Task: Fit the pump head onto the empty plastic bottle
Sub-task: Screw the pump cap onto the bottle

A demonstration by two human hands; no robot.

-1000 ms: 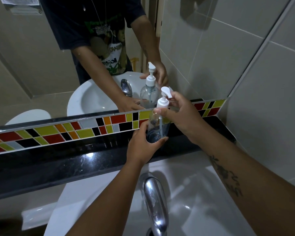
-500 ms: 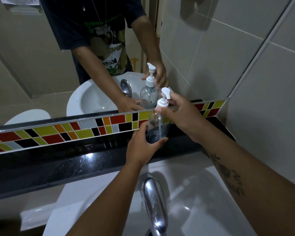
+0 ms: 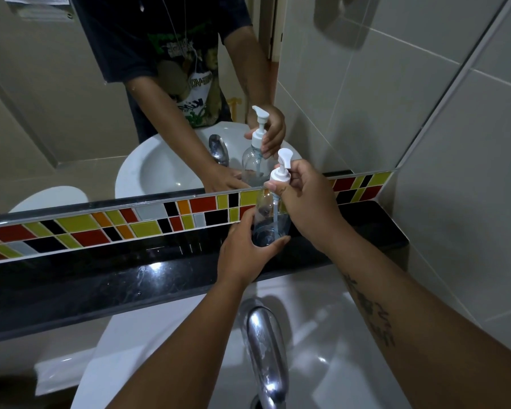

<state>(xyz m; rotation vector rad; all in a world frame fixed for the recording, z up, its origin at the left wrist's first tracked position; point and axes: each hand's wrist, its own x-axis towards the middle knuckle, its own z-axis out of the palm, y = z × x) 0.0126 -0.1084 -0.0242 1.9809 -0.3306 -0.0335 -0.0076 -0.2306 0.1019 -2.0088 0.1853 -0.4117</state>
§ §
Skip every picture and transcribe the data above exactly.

[EXERCISE RESULT]
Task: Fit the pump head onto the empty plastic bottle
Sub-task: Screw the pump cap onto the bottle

A demonstration by two human hands; no robot.

-1000 ms: 
-500 ms: 
+0 ms: 

<state>(xyz m; rotation vector rad; all in a world frame fixed for the recording, z up, its origin at the left wrist's first tracked position; point and axes: each hand's wrist, its own x-axis towards the middle knuckle, its own z-axis out of the palm, y = z × x) 0.0126 -0.1084 -0.0242 1.9809 -0.3306 -0.0335 -0.0076 -0.2306 0.1019 -2.0088 0.1853 -0.4117</state>

What came before is the complete response.